Allgütiger Lenker aller Ereignisse, Regierer aller menschlichen Geschicke auf Erden, zu dir schaue ich auf alle Tage meines Lebens. Doch mehr als je, mein Gott, flüchte ich mich jetzt zu dir, wo ich an der Schwelle einer für mich so neuen Epoche stehe, wo neue Gefühle und Wünsche in mein Herz einziehen, wo sich mir neue Bestimmungen und Pflichten eröffnen. Ich habe mich einem Manne anverlobt, ihm Liebe, Treue und Hingebung fürs ganze Leben angelobt, es ihm und mir selber zugesichert, ihm zu werden eine liebende Gefährtin in Freud’ und Leid, eine sorgsame ausdauernde Gehilfin beim Bau seines Hauses und seines Glückes.

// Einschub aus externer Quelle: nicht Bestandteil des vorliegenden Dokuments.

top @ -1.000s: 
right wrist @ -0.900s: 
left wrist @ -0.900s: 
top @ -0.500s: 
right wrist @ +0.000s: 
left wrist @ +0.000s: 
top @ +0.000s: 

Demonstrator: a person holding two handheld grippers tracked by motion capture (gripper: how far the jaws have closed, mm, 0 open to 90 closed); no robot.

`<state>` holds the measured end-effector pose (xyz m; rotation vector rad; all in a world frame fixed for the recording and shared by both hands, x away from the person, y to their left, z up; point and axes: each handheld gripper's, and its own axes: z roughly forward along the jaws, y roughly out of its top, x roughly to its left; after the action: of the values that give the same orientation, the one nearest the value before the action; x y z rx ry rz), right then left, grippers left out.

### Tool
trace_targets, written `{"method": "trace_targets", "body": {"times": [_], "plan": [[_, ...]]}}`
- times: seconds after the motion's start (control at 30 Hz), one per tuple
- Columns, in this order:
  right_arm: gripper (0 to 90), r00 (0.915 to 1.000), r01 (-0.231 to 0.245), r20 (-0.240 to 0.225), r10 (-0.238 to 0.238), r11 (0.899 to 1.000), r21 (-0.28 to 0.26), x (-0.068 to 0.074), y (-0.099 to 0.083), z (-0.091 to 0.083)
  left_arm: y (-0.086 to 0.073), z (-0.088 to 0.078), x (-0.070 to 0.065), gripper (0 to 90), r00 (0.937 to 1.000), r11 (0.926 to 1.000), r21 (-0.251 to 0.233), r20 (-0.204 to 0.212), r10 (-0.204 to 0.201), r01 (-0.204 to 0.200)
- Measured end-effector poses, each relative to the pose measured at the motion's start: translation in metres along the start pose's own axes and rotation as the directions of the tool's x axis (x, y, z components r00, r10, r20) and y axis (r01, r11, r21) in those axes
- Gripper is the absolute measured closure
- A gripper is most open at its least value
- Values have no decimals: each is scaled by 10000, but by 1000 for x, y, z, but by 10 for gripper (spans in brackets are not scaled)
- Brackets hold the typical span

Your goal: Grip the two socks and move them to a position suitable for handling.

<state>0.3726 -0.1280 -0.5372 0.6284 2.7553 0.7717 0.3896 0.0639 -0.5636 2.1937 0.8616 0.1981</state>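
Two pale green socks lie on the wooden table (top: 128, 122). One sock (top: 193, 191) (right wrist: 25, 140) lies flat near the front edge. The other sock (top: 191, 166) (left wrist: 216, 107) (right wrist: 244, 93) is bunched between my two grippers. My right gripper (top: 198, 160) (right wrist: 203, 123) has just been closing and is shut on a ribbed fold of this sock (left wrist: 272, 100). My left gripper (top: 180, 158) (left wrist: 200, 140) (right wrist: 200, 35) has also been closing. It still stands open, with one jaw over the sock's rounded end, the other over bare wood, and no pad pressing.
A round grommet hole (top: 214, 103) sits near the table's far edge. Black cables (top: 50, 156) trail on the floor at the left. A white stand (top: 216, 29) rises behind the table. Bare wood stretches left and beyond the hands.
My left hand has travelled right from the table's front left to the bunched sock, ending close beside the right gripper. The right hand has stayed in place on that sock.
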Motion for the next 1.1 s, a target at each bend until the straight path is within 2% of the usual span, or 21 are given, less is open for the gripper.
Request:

Mögest du segnen, mein Gott, das Verlöbniß unserer Herzen, mögest du jene Uebereinstimmung der Gefühle, Neigungen und Lebensansichten darin einziehen lassen, die einzig und allein die Mutter aufrichtiger Hochachtung und ununterbrochener Eintracht ist; mögest du an unserm Horizonte jene wohlthuende lebenspendende Sonne der Liebe aufleuchten lassen, die mit ihrem Licht und Strahl alle Lagen und Aussichten des Lebens beleuchtet und durchwärmt, die Höhen des Glückes mit ihrem Glanze verklärt und die Niederungen des Mißgeschickes durch ihren Strahl erheitert, und die, je weiter sie vorwärts steigt am Lebenshimmel, desto größere Kraft und Wärme erlangt, um Blumen und Früchte zu entfalten und zu reifen.

Mögest du, Allgütiger, meinen Geist erleuchten, daß ich mich würdig vorbereite auf die großen Pflichten und Aufgaben, die meiner warten, daß ich mit Fleiß und Eifer alles das erlerne und erfasse, was mir Noth thut, um meinem künftigen Berufe als sorgsame, ordnende, weise waltende Hausfrau vollkommen zu entsprechen, daß ich mir alles das zu eigen mache, was mir das Herz des Gatten zu fesseln und zu bewahren vermag, daß ich meinen Sinn abziehe von den Eitelkeiten des Lebens, von dem Flitter und dem Tand, der nur allzuoft das Mädchenleben in Banden hält, und darin einziehen lasse den frommen, freundlichen Geist der Häuslichkeit, daß ich aufgebe den oft allzuraschen, ungeduldigen, übersprudelnden Sinn der Jugend, und freudig in mir aufnehme [75] den Geist der Sanftmuth und der Geduld, den Geist der Versöhnlichkeit und des Entgegenkommens.

Deinem Schutze, Allgütiger, befehle ich mich, auf deine Kraft und deinen Beistand hoffe ich, deine Gnade und deine Huld möge mich umgeben. Amen.